# Track Identity Assignment Problem

Chang Huan

In [None]:
%load_ext autoreload
%autoreload 2
import numpy as np
import pandas as pd
import cv2
import plotly
import plotly.graph_objs as go
from plotly.subplots import make_subplots
from collections import deque
import datajoint as dj
import aeon
from aeon.io import video
from aeon.io import api
from aeon.schema.schemas import social02
from shapely.geometry import Point, Polygon
from aeon.dj_pipeline.analysis.block_analysis import * 

In [None]:
## Setup
"""Define functions"""


def plot_xy(df):
    """Function to plot the x and y positions of the subjects."""
    fig = make_subplots(rows=2, cols=1, shared_xaxes=True)
    classes = df["class"].unique()
    for class_ in classes:
        data = df[df["class"] == class_]
        fig.add_trace(
            go.Scatter(
                x=data.index,
                y=data["x"],
                mode="markers",
                name=class_,  # Use the class as the name of the trace
                marker=dict(color=subject_colors_dict[class_], symbol="circle"),
                hovertemplate="Speed: %{text}",
                text=data["speed"].tolist(),
            ),
            row=1,
            col=1,
        )
        fig.add_trace(
            go.Scatter(
                x=data.index,
                y=data["y"],
                mode="markers",
                name=class_,  # Use the class as the name of the trace
                marker=dict(color=subject_colors_dict[class_], symbol="square"),
                hovertemplate="Speed: %{text}",
                text=data["speed"].tolist(),
            ),
            row=2,
            col=1,
        )
    fig.update_yaxes(title_text="x position", row=1, col=1)
    fig.update_yaxes(title_text="y position", row=2, col=1)
    return fig


def plot_speed(df):
    """Function to plot the speeds of the subjects."""
    fig = go.Figure()
    classes = df["class"].unique()
    for class_ in classes:
        data = df[df["class"] == class_]
        fig.add_trace(
            go.Scatter(
                x=data.index,
                y=data["speed"],
                mode="markers",
                name=class_,  # Use the class as the name of the trace
                marker=dict(color=subject_colors_dict[class_], symbol="circle"),
            )
        )
    fig.update_yaxes(title_text="speed")
    return fig


def compute_class_speed(df):
    """Function to compute the instantaneous speed of each class."""
    return (
        df.groupby("class")[["x", "y"]].diff().apply(np.linalg.norm, axis=1)
        / df.reset_index().groupby("class")["time"].diff().dt.total_seconds().values
    )

def compute_speed_mask(df, threshold):
    """Function to compute the mask of df rows with speed > threshold."""	
    speed_mask = (np.isfinite(df["speed"].values)) & (
        df["speed"] > threshold
    )
    # select only rows when more than 1 subject has speed > threshold
    speed_mask &= (speed_mask.groupby(level=0).transform("sum") > 1)
    return speed_mask

"""Standardize subject colors for plotting"""

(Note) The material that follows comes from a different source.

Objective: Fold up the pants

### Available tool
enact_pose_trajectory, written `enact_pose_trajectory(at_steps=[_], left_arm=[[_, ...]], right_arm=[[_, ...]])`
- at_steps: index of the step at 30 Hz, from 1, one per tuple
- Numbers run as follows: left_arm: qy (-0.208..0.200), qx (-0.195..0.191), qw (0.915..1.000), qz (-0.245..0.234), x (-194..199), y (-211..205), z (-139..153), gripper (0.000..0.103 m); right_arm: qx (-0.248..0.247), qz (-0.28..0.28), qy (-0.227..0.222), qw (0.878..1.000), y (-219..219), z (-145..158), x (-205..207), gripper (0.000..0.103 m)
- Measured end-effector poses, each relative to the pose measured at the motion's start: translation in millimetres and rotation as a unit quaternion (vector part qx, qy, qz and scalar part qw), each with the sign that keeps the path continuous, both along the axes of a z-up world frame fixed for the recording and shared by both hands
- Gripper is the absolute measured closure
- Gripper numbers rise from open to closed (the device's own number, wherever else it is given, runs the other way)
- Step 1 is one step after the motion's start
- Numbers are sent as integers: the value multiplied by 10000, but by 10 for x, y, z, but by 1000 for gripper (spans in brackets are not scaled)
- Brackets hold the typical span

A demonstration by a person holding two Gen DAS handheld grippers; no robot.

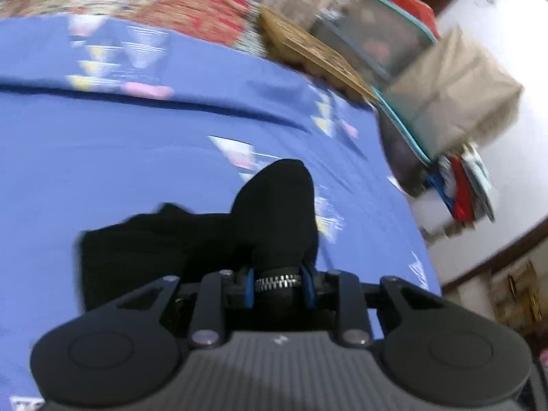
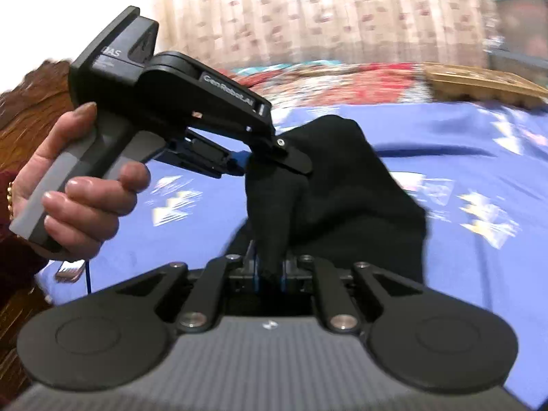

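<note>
The black pants [image 1: 274,212] hang bunched above the blue bedsheet [image 1: 137,157], pinched in both my grippers. My left gripper [image 1: 278,282] clamps the zipper [image 1: 278,281], seen only from its own camera. My right gripper [image 2: 270,272] clamps a fabric fold; its view shows my left hand [image 2: 78,188]. Open sheet lies left; boxes [image 1: 445,96] crowd the far right edge.

The bed [image 1: 171,144] wore a blue sheet [image 2: 462,157] with pale triangle prints; black pants [image 1: 144,250] lay bunched on it, a floral quilt [image 1: 191,10] beyond.
</note>
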State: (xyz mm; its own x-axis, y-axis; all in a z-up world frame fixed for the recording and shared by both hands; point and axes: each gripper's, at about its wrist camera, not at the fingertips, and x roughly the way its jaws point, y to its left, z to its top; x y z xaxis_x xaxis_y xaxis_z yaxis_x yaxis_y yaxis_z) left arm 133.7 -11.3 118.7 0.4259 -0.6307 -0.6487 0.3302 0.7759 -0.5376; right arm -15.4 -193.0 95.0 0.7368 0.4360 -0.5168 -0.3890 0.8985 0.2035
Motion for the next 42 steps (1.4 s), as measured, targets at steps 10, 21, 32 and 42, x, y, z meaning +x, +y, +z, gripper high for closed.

subject_colors = plotly.colors.qualitative.Plotly
subject_colors_dict = {
    "BAA-1104045": subject_colors[0],
    "BAA-1104047": subject_colors[1],
    "BAA-1104048": subject_colors[2],
    "BAA-1104049": subject_colors[3],
}

Get metadata:

In [None]:
#just get metadata base on a random solo block

exp_start = pd.Timestamp("2024-01-31")

metadata = (
    api.load('/ceph/aeon/aeon/data/raw/AEON3/social0.2', social02.Metadata, exp_start, pd.Timestamp('2024-02-11 15:57:42')).iloc[0].metadata
)
metadata

Use processed instead cuz it has likelihood:

In [None]:
root = "/ceph/aeon/aeon/data/processed/AEON3/social0.2/"
# Pick start and end time as you like
vid_start = pd.Timestamp("2024-02-18 17:00:00")
vid_end = vid_start + pd.Timedelta("1h") 
# All files within the root directory with the following pattern will be loaded
print("Pattern:", aeon.io.reader.Pose(pattern="CameraTop_202*").pattern)
df = api.load(root, aeon.io.reader.Pose(pattern="CameraTop_202*"), start=vid_start, end=vid_end) 
df= df[df['part'] == 'spine2']
df = df.drop(columns=['part_likelihood', 'part'])
pose_df = df
pose_df

In [None]:
# format df
# rename variables
pose_df.rename(columns={"identity": "class",
                        "position_timestamps": "time",
                        "identity_likelihood": "class_likelihood"}, inplace=True)
pose_df


In [None]:
cm2px = 5.4 
fps = 50
unique_classes = pose_df["class"].unique()

In [None]:
#downsample ot 10hz
pose_df = pose_df.reset_index()

# Select every 5th timestamp
timestamps = pose_df['time'].iloc[::5]

# Filter the DataFrame to keep rows corresponding to the selected timestamps
pose_df = pose_df[pose_df['time'].isin(timestamps)]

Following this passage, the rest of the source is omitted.